• WHAT YOU WILL DO
Every line of the material must be reproduced exactly.

** DATA BLOCK follows **

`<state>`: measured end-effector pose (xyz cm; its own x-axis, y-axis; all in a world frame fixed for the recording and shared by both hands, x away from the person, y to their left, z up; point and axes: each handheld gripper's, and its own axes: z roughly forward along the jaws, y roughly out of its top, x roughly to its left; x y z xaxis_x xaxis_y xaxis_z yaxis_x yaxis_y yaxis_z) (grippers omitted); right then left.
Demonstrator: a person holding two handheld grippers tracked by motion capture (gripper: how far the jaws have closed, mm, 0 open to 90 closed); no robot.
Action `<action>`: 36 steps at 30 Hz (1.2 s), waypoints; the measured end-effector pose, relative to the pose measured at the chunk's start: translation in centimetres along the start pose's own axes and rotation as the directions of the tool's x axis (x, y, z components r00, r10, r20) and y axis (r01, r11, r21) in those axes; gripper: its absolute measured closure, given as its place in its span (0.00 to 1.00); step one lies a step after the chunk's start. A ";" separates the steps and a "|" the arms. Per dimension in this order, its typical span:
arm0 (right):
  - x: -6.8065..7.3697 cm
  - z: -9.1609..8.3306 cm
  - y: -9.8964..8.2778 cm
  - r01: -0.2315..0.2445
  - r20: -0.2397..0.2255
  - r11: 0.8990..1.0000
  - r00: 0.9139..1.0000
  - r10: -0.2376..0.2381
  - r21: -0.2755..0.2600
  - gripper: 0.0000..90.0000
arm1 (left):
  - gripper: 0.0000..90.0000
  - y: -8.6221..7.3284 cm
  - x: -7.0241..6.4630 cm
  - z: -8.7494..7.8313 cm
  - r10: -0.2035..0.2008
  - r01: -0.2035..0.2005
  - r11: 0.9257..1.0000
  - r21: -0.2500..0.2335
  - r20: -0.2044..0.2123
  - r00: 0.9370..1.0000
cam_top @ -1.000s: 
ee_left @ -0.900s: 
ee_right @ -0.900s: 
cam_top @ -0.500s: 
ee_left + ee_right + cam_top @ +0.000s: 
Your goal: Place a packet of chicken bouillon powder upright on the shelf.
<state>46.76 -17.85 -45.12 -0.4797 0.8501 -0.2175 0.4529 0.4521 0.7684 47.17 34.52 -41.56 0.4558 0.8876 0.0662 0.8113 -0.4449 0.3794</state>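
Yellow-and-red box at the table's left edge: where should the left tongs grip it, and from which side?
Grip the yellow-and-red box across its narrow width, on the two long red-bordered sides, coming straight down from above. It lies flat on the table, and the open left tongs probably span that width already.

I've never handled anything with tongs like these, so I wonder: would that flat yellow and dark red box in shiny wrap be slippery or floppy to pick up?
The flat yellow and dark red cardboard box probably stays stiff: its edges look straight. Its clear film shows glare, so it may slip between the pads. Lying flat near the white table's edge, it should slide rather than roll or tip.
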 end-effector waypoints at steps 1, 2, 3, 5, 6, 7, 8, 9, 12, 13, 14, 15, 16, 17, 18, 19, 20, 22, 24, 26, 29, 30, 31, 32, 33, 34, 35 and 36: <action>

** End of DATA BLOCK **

• EXPECTED ANSWER
`<state>`: measured end-effector pose (xyz cm; its own x-axis, y-axis; all in a world frame fixed for the recording and shared by both hands, x away from the person, y to their left, z up; point and axes: each handheld gripper's, and its own axes: z roughly forward along the jaws, y roughly out of its top, x roughly to its left; x y z xaxis_x xaxis_y xaxis_z yaxis_x yaxis_y yaxis_z) (grippers omitted); right then left.
Demonstrator: a person holding two handheld grippers tracked by motion capture (gripper: how far the jaws have closed, mm, 0 open to 90 closed); no robot.
Action `<action>`: 36 steps at 30 Hz (1.2 s), waypoints; the measured end-effector pose, relative to the pose measured at the chunk's start: translation in centimetres along the start pose's own axes and rotation as the directions of the tool's x axis (x, y, z components r00, r10, r20) and y axis (r01, r11, r21) in those axes; gripper: its absolute measured closure, given as its place in its span (0.00 to 1.00); step one lies a step after the chunk's start. A ";" separates the steps and a "|" the arms. Per dimension in this order, its typical span:
arm0 (right):
  - x: -6.8065..7.3697 cm
  - z: -9.1609..8.3306 cm
  - y: -9.8964..8.2778 cm
  - r01: -0.2315..0.2445
  - r20: -0.2397..0.2255
  - r11: 0.8990..1.0000
  - r00: 0.9139..1.0000
  - r10: -0.2376..0.2381
  - r21: -0.2755..0.2600
  - gripper: 0.0000..90.0000
arm1 (left):
  - gripper: 0.0000..90.0000
  - y: -8.6221..7.3284 cm
  - x: -7.0241..6.4630 cm
  - z: -8.7494..7.8313 cm
  - r10: -0.2035..0.2008
  - r01: -0.2035..0.2005
  - r11: 0.9257..1.0000
  - r21: -0.2500..0.2335
  - r20: -0.2044..0.2123
  - r00: 0.9370..1.0000
cam_top @ -1.000s: 
ee_left @ -0.900s: 
ee_right @ -0.900s: 
cam_top @ -0.500s: 
ee_left + ee_right + cam_top @ +0.000s: 
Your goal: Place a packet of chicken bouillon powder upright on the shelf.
<state>46.76 -17.85 -45.12 -0.4797 0.8501 -0.2175 0.4529 0.4521 0.7684 47.17 34.52 -41.56 0.4558 0.8876 0.0662 0.8113 -0.4449 0.3794</state>
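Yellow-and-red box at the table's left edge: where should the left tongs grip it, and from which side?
Grip the yellow-and-red box across its narrow width, on the two long red-bordered sides, coming straight down from above. It lies flat on the table, and the open left tongs probably span that width already.

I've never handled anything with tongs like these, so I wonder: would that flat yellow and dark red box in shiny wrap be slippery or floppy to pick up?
The flat yellow and dark red cardboard box probably stays stiff: its edges look straight. Its clear film shows glare, so it may slip between the pads. Lying flat near the white table's edge, it should slide rather than roll or tip.
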 end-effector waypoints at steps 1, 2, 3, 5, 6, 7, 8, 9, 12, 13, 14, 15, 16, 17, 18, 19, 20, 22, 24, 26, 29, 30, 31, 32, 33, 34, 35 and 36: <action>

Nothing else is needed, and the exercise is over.